On Saturday they were paid and the commissary lorry came. On Sunday a pastor visited the camp to conduct a prayer service, after which the gates were thrown open till curfew time. K went to the service. Standing among the women and children, he joined in the singing. Then the pastor bent his head and prayed. 'Let peace enter our hearts again, O Lord, and grant it to us to return to our homes cherishing bitterness against no man, resolved to live together in fellowship in Thy name, obeying Thy commandments. ' Afterwards he spoke to some of the old people, then climbed into the blue van that had waited for him at the gate and was driven off.
Now they were free to go to Prince Albert, or visit friends, or simply take a walk in the veld. K saw a family of eight, the man and wife in their best sober black, the girls in pink and white dresses with white hats, the boys in grey suits and ties with their feet stuffed into shiny black shoes, set off down the long road to the town. Others followed: a band of girls, laughing, arm in arm; the man with the guitar together with his sister and his girlfriend. 'Why don't we go?' suggested K to Robert. 'Let the youngsters go if they want to,' replied Robert. 'What's so special about Prince Albert on a Sunday? I've seen it before, it's nothing to me. Go with them if you want to. Buy yourself a cool drink and sit outside the café and scratch your fleabites. There is nothing else to do. I say, if we are going to be in jail, let's be in jail, let's not pretend.'
Nevertheless K left the camp.
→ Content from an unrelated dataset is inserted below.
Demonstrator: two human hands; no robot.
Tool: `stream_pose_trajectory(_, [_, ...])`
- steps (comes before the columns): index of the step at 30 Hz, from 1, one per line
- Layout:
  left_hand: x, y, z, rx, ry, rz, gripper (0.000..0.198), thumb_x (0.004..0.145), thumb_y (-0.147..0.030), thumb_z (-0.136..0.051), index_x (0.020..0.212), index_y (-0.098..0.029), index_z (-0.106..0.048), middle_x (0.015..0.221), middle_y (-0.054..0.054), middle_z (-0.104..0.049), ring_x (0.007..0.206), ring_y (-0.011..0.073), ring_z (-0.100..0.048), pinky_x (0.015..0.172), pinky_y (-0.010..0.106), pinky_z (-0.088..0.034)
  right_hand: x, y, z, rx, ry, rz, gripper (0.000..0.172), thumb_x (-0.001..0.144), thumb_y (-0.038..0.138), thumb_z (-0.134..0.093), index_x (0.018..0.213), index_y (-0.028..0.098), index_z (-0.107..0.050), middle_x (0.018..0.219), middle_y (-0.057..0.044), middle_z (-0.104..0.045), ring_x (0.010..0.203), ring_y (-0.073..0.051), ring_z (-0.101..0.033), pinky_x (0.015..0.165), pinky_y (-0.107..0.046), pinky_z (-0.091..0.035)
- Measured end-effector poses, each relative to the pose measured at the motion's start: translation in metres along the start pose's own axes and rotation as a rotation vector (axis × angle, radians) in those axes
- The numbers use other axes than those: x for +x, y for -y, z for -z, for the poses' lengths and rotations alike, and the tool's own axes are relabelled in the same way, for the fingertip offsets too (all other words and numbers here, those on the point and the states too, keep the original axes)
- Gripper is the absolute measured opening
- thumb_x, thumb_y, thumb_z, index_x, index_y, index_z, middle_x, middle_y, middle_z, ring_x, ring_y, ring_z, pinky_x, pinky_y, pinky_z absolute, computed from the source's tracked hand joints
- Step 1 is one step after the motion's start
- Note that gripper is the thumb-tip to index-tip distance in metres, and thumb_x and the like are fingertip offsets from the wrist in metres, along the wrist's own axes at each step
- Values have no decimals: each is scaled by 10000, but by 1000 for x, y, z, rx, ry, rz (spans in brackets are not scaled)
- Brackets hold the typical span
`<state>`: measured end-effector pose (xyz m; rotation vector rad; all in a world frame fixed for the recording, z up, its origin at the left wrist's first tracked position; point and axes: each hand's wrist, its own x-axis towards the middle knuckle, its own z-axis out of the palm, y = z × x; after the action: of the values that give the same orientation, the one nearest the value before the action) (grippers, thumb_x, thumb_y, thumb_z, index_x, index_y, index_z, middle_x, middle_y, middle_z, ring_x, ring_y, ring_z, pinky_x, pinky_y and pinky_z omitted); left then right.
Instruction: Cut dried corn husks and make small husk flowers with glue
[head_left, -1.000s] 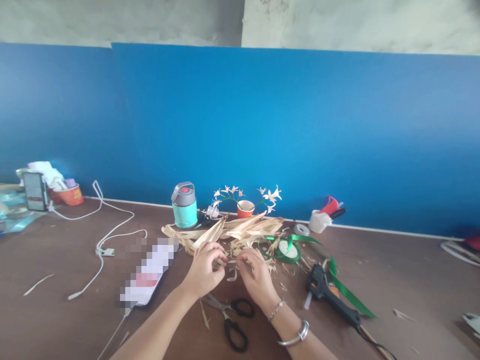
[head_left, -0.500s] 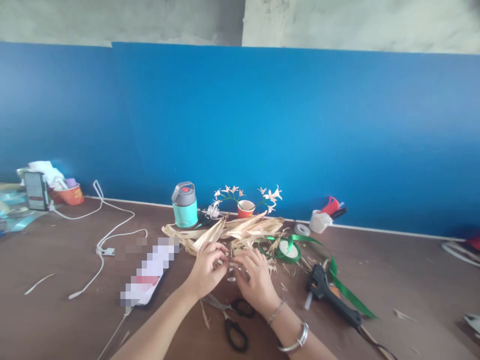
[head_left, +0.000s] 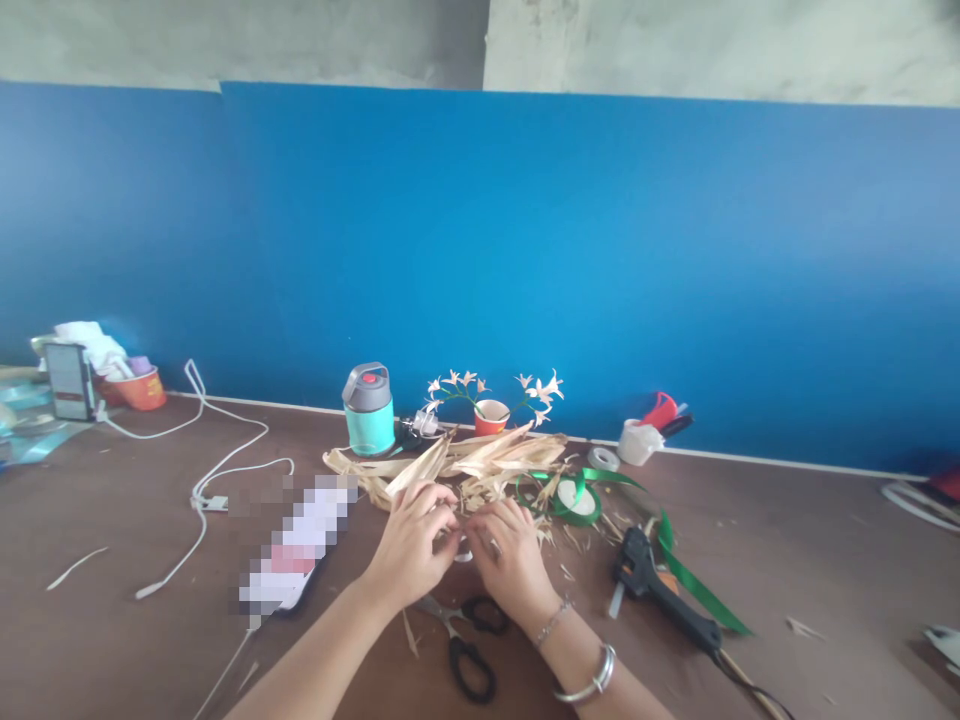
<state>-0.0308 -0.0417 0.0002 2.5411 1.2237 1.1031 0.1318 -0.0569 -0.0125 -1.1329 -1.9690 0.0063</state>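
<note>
Over the middle of the table, my left hand and my right hand almost meet at the fingertips. Both are closed in a pinch, and whatever lies between the fingers is too small and covered to name. A small pale piece shows just below the fingertips. Dry corn husks are heaped right behind my hands, with shreds scattered around. Scissors with black handles lie partly spread below, between my forearms. To the right of my right hand sits a spool of green ribbon.
A black glue gun lies on the right beside loose ribbon. Behind the husks stand a paper cup with white flowers and a turquoise flask. A blurred-out phone and white cables are at left.
My left hand has turned slightly, its fingertips still close to the right hand's. The pale piece under the fingers shows differently. Things on the table stay in place.
</note>
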Motion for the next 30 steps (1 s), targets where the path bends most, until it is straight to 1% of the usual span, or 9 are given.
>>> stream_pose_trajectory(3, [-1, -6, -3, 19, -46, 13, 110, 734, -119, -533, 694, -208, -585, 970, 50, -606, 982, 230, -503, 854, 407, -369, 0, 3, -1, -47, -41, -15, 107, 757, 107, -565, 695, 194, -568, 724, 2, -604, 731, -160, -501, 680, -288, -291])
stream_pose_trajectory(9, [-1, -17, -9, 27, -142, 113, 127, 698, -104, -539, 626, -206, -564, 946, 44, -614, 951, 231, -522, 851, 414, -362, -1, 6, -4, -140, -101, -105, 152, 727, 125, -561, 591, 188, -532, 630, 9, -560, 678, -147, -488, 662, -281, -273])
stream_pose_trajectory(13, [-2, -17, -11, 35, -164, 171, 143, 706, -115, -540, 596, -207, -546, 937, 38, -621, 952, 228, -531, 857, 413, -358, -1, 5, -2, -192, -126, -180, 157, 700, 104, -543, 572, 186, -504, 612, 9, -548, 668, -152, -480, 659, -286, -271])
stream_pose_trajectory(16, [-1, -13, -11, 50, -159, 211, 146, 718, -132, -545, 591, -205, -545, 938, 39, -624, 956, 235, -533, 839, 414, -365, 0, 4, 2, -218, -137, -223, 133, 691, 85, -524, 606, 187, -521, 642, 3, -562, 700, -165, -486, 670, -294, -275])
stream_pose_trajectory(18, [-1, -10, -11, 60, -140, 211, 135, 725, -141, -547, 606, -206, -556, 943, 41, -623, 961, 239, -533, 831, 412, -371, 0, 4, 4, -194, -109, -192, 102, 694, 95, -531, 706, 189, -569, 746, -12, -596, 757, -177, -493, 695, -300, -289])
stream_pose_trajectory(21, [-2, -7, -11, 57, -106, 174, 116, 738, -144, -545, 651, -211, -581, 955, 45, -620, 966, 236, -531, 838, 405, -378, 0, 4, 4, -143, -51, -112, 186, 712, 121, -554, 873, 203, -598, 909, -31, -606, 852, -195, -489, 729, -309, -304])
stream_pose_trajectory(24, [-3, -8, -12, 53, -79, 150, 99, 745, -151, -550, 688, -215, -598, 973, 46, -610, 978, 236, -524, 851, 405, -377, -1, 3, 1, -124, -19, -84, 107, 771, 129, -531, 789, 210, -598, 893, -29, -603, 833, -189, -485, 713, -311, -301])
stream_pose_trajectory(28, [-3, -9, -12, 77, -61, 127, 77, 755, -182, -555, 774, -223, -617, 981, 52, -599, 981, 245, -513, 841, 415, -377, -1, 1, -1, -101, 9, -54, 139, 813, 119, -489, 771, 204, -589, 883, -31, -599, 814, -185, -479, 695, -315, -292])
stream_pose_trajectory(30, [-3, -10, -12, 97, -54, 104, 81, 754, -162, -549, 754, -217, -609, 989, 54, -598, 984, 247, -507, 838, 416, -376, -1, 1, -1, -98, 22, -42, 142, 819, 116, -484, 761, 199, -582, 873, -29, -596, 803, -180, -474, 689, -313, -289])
He strolled down the Jakkals-rivier till the wire and the huts and the pump were out of sight. Then he lay down in the warm grey sand with his beret over his face and fell asleep. He awoke sweating. He lifted the beret and squinted into the sun. Striking all the colours of the rainbow from his eyelashes, it filled the sky. I am like an ant that does not know where its hole is, he thought. He dug his hands into the sand and let it pour through his fingers over and over again.
The moustache they had shaved off at the hospital was beginning to cover his lip again. Still, he found it hard to relax with Robert and his family around the fire where the eyes of the children were continually upon him. There was one little boy in particular who pursued him wherever he sat, clutching at his face. The child's mother, embarrassed, would fetch him away, whereupon he would wriggle and whine to be let loose till K did not know what to do or where to look. He suspected that the older girls laughed at him behind his back. He had never known how to behave with women. The Vrouevereniging ladies, perhaps because he was so thin, perhaps because they had decided he was simple, regularly allowed him to clean the soup-bucket: three time a week this made up his meal. He gave half his wages to Robert and carried the other half about in his pocket. There was nothing he wanted to buy; he never went to town. Robert still looked after him in various ways but spared him his speeches about the camp. 'I have never seen anyone as asleep as you,' Robert said. 'Yes,' replied K, struck that Robert too had seen it.
The work around the bridge was finished. For two days the men were laid off, then the Council truck came to fetch them to do road grading. K lined up at the gate with the other men, but at the last moment declined to board the truck. 'I'm sick, I can't work,' he told the guard. 'Suit yourself, but you won't be paid,' said the guard.
So K brought his mattress out and lay next to the hut in the shade with an arm over his face while the camp lived its life around him. He lay so still that the smaller children, having first kept their distance, next tried to rouse him, and, when he would not be roused, incorporated his body into their game. They clambered over him and fell upon him as if he were part of the earth. Still hiding his face, he rolled over and found that he could doze even with little bodies riding on his back. He found unexpected pleasure in these games. It felt to him that he was drawing health from the children's touch; he was sorry when men from the Council arrived to spread lime in the latrine pits and they rushed off to watch.